Eli Roth’s “Death Wish” opened March 2 to some of the year’s worst reviews, with numerous critics slamming the film as pro-gun propaganda. IndieWire’s own David Ehrlich wrote in his review that the movie was a “fascist fairy tale” for “right-wing lunatics,” as well as a “dangerously entertaining commercial for the NRA.” The fact the gun-heavy drama opened in the wake of the Parkland, Florida high school shooting only made it feel more ill-timed. But Roth is standing by his remake in a new interview with Entertainment Weekly.
“It’s not pro-gun,” Roth said. “What I really try to do more than anything is show it how it really is, and leave it for the audience to decide.”
Roth said his intention with “Death Wish” was to make a family film and that he wasn’t really focused on the gun debate issue when he was making it. “Death Wish” stars Bruce Willis as a trauma surgeon who becomes a gun-wielding vigilante after an attack on his family.
“I wanted to really make it about family, and stick to the central issue of what would you do if this happened to your family,” he said. “The movie for me really is about family and protecting your family and what do you do when you can’t get justice for your family?”
“Death Wish” is a remake of Michael Winner’s 1974 action film of the same.
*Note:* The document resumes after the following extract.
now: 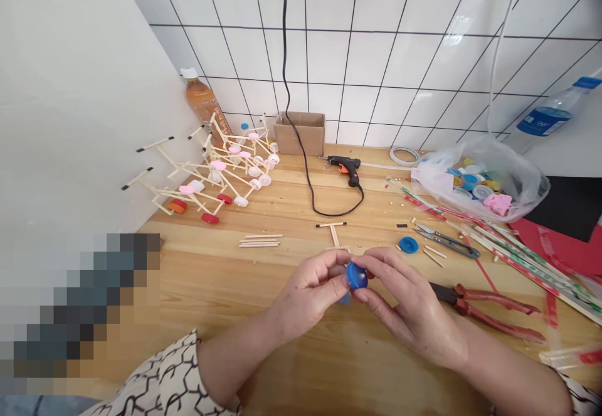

When asked why he wanted to make a new version of the movie 40 years later, Roth responded: “The answer is, for me, so many of the same problems that were plaguing the country — that crime is out of control and police are overwhelmed and there’s no way to stop it — still feel very relevant today. It feels like however far we’ve gone in other areas, we have not progressed in terms of crime.”
According to Roth, his “Death Wish” remake is similar to “Get Out” in the way it “allows people to discuss a difficult subject” and creates a dialogue around the gun debate. The filmmaker said a lot of the backlash to the film was the result of the trailer, which is not an accurate representation of the film’s beliefs.
“When people watch a trailer, they’re judging based on two-and-a-half minutes of material, and if it’s Bruce Willis shooting a gun, cut to AC/DC, some people are going to draw that conclusion,” Roth said. “What I really try to do more than anything is show it how it really is, and leave it for the audience to decide.”
“One thing I’m very conscious of as a filmmaker in Hollywood is not telling the audience what to think, or how to think, and you can make the same argument about ‘John Wick’ or ‘Taken.’ Any action movie you can say is a pro-gun movie. It’s giving a story that allows people to discuss a difficult subject. In the same way ‘Get Out’ came out, everyone was allowed to discuss race and racism because of the movie.”
“Get Out” just wrapped up its banner year by winning the Oscar for Best Original Screenplay. “Death Wish,” meanwhile, only opened to $13 million at the box office.